Our strategic approach, along with Salesforce services, enables businesses to deliver smarter and more purposeful customer experiences.
FAQs
- How do Einstein Bots gather and assess customer information through conversations?
- Is Einstein AI easy to use?
- Is Salesforce Data Cloud like Snowflake?
- Is Salesforce Data Cloud an ETL tool?
- What is Snowflake in Salesforce Data Cloud?
Einstein Bots collect and qualify information through AI-powered conversations that mimic natural human interaction.
When a customer starts chatting, the bot uses predefined conversation flows and natural language processing (NLP) to understand intent. It then asks relevant questions like name, order ID, or issue type to gather key details.
As the conversation continues, the bot analyses responses in real time to determine what the customer needs and how best to respond. It can route the query based on the answers and update records or hand over to a live agent with all the collected contexts.
This approach helps businesses deliver faster, more accurate, and personalised support without overwhelming human teams.
Yes, Salesforce Einstein AI is designed to be easy and intuitive to use, even for teams without a deep background in data science.
Einstein Model Builder is one of the core tools that offers a user-friendly interface where you can create, train, and deploy AI models directly within your Salesforce environment.
It helps to build models from scratch using Salesforce data to predict outcomes such as lead conversion, churn, or sales forecasting.
You can connect pre-trained models from other platforms, so your business can leverage existing machine learning investments.
It enables you to integrate external AI models from other sources seamlessly with your CRM data through APIs.
What makes Einstein AI particularly easy to use is its low-code/no-code approach. Business users can configure AI features using guided workflows instead of writing complex code.
Not exactly. While both handle data, they serve different purposes. Snowflake is a cloud-based data warehouse used mainly for storing, organising, and analysing large amounts of data from many sources. Salesforce Data Cloud, on the other hand, is a customer data platform (CDP) that focuses on bringing together customer data from various systems to create a single, real-time view of each customer.
Snowflake helps you understand your data, while Salesforce Data Cloud helps you use that data to personalise customer experiences. Many businesses utilise both Snowflake for in-depth analytics and Salesforce Data Cloud for activating insights across sales, marketing, and service, transforming raw data into tangible business impact.

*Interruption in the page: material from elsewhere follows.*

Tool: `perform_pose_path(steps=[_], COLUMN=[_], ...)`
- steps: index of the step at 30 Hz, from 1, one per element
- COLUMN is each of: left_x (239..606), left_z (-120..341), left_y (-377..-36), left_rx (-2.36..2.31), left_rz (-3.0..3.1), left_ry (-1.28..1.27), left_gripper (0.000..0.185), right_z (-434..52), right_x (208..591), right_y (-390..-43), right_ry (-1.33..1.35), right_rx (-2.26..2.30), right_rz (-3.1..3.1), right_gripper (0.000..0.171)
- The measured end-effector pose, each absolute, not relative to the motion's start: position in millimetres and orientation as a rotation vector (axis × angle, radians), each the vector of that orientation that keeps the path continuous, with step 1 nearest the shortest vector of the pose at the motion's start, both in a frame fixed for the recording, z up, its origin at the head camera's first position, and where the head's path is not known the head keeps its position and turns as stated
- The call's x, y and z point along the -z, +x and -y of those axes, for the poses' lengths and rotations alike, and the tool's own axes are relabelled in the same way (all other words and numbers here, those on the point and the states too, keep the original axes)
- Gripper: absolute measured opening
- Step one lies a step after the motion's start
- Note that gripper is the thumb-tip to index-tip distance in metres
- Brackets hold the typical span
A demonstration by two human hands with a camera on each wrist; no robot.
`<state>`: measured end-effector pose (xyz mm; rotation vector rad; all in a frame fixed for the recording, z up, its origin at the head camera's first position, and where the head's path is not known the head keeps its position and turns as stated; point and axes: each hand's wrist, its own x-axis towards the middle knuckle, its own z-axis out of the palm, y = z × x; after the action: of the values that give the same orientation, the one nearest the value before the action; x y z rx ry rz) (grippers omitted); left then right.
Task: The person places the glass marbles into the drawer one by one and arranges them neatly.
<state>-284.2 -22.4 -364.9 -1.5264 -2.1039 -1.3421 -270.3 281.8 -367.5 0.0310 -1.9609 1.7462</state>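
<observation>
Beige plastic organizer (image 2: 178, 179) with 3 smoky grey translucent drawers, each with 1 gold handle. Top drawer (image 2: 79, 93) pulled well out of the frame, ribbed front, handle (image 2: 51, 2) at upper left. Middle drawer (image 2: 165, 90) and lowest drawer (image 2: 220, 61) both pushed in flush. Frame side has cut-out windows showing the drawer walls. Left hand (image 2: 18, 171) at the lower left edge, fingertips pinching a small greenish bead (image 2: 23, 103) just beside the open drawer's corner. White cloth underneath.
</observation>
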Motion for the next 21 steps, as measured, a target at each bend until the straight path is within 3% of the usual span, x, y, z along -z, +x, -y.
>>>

No, Salesforce Data Cloud is not a conventional ETL (Extract, Transform, Load) tool, but it includes many ETL-like capabilities within its customer data platform.
While some ETL tools focus on moving and cleaning data, Salesforce Data Cloud goes further as it not only collects and transforms data from multiple sources but also unifies customer identities and activates insights across Salesforce apps like Marketing Cloud, Service Cloud, and Sales Cloud.
In Salesforce Data Cloud, Snowflake serves as an integrated cloud data platform that allows businesses to extend and unify their data ecosystem. It acts as an external data warehouse where large volumes of structured and semi-structured data are stored and analysed.
By connecting Snowflake with Salesforce Data Cloud, organisations can securely access and query their Snowflake data in real time without duplicating or moving it. This is made possible through features like Zero-Copy Data Sharing and Bring Your Own Lake (BYOL) Federation.
Snowflake enhances Salesforce Data Cloud by enabling businesses to gain deeper insights, improve decision-making, and reduce storage and operational costs.